なんとかに凶器と権力 2

文字数 1,465文字

 ケテルの手には、金属の筒に持ち手がついているような、おもちゃっぽい黒いものが握られている。
 おそらく原因はそれだろうと思うが、そんな小さいものからどうやったらあんな惨事が発生するのかがわからない。

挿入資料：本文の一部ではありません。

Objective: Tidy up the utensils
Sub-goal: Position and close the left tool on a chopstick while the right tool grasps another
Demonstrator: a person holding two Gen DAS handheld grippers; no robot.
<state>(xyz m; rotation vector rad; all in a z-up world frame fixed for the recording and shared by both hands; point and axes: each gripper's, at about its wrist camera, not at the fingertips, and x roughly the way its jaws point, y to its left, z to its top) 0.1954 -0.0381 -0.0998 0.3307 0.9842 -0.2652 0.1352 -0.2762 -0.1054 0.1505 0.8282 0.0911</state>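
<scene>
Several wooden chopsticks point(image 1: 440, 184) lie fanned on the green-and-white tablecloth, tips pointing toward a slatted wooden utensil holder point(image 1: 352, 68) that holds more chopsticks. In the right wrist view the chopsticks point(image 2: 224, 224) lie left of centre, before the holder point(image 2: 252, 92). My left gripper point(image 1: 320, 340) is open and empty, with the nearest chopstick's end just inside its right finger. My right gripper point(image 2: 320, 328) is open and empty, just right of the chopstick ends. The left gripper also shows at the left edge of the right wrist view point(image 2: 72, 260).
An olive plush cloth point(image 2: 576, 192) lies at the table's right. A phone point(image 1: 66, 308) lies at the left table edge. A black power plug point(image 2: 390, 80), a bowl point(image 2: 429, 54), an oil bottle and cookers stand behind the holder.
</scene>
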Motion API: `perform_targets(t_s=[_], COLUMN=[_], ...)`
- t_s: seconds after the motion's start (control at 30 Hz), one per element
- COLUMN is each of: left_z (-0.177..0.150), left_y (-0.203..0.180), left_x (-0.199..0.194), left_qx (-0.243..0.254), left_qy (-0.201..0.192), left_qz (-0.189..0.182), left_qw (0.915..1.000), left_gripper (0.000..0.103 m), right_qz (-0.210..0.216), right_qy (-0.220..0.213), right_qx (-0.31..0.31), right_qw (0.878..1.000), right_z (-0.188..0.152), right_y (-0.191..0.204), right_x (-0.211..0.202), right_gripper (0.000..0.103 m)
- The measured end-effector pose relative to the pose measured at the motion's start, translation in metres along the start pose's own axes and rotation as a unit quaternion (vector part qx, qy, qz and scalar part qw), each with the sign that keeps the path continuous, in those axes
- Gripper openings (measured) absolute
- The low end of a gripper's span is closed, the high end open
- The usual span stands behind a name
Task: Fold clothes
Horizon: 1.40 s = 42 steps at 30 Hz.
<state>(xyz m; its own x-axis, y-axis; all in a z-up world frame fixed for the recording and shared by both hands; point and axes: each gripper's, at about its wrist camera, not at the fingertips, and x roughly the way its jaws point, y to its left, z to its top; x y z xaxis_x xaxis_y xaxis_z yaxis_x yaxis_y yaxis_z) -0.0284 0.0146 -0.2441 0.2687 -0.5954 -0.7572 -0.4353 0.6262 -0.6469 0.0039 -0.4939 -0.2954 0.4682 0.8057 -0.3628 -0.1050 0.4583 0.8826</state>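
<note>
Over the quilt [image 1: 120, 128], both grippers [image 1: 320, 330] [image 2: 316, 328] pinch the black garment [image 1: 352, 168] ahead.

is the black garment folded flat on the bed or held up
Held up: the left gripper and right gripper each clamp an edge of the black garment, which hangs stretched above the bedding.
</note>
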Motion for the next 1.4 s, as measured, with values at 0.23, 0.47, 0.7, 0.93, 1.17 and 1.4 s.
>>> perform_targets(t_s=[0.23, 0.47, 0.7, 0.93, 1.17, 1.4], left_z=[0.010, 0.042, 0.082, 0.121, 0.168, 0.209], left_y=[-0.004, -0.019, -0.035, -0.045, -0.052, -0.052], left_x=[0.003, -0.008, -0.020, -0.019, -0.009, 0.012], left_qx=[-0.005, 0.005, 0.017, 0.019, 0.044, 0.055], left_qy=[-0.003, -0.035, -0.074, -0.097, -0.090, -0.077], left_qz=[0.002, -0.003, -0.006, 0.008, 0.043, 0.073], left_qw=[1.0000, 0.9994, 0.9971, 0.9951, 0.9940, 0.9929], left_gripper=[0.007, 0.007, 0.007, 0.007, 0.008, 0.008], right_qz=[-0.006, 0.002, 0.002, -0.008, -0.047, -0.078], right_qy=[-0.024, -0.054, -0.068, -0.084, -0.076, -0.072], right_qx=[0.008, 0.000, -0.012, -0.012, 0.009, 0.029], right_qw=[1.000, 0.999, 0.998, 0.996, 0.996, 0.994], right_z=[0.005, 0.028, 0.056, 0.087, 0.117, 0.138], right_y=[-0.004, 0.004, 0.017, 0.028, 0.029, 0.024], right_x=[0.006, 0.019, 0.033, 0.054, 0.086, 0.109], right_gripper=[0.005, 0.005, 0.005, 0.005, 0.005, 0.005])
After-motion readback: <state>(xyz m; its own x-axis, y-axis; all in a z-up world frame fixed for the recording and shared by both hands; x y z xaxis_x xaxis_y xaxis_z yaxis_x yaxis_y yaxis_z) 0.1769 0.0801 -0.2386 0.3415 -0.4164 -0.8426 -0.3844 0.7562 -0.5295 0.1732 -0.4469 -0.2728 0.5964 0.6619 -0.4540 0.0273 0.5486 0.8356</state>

 手の中のそれを片手で弄びながらケテルがニヤッと笑う。
「貴様がやっている解析の崩壊は、解析層にしか干渉しない。問題はその崩壊自体は絶対の強制力で実行されている部分だが」
「おい。いきなり何の話だよ。俺が聞いてんのは」
「黙って聞け愚者め」
 言いつつじゃきっと金属質な音がする黒いおもちゃを眉間に突きつけてくる。
 それにどういう意味があるかわからないが本能で危機を察知して、とりあえずカインはうんうん頷いた。頷いた動きでおもちゃに額が何度か当たってちょっと痛い。
「貴様は驚くほど何も理解してない馬鹿だが、貴様が解析を崩壊させるときに使っているのはアインのパスだ」
「あいん?」
 あまり聞いたことがない単語に首をひねり、もしかしたらアベルなら何か知っているだろうかと隣を見たが、こちらも特に何も思い当たらないらしい。アベルもわからない用語なら、カインにわかるわけがない。
 そんな二人の様子など気にも留めずにケテルは話し続ける。
「いずれ至る楽園、その中央に座する全てであり、セフィラの上位存在にして管理者。世界そのものでもあるアイン・ソフ・オウルが使える絶対の解析パス、その最初の1つだ」
「お、おう?」
 何やら大仰なる単語や長い単語が出てきて混乱する。

 だが、妙に思考に引っかかった。

 初めて聞くはずの内容なのに、そのいくつかに聞き覚えがあるような気がする。アベルの存在を思い出す直前の感覚にも似た、何かが喉元まで迫るようなむず痒い感じが頭の中を巡って、多分出てきた単語の中の何かを自分は忘れているのだとカインは自覚した。
 知らないと言い切るには、ひっかかるものがある。
「まぁこれは解析士の中でも上位の者しか知らぬ話、本来なら貴様のような底辺が単語ひとつ知っている筈がない……と言いたいところだが、そうではないのだろう? 貴様は、何かを知っている筈だ」
 物言いたげな青い目に射抜かれて、頭がぐちゃぐちゃかき回される感覚にかすかな眩暈すら感じながらもカインは頷く。
「否定してーけど、無理っぽい。いや思い出せてはねーけど、知らねーってこともないっぽいな」
「失くしている記憶の中にあるのだろう。無いわけがない。アインのパスは何も知らぬ輩が入手できるものではない。貴様の場合は『貰う以外で手に入れることはありえない』のだからな」
「貰う……?」

 誰かに、そんなものを貰った?
 さっきケテルは何と言った?
 楽園。


「恩はこれから売る」


 脳内に蘇ったその声は、今聞いたばかりのようにはっきりと思い出せた。
 何度も見てきた、起きれば殆どの内容を忘れるような夢の中に現れる、青い髪の男。大きな恩をカインに売りつけて、未だ回収にくる様子がない、ケテルよりも前に現れた恩人。記憶がない頃ですら、夢でばかりその出来事を見ていたので、逆にあれが現実だという実感が無さすぎてすっかり失念していた。夢なのに未だ理解の難しいことを相手は喋ってたし。
 そう、あの夢には続きがあったのだ。
 自分が忘れていたのはその続き。
 だからカインはぶんぶんと首を横に振る。
「いやいやいや。違うぜ、貰ったんじゃねぇ、売られたんだよ」
「思い出したのか?」
「思い出したっつーか、そういえば覚えてたっつーか、そんな感じ」
 自分なりに真面目に説明したのだが、ケテルは「やはり馬鹿か」と呆れたように呟いた。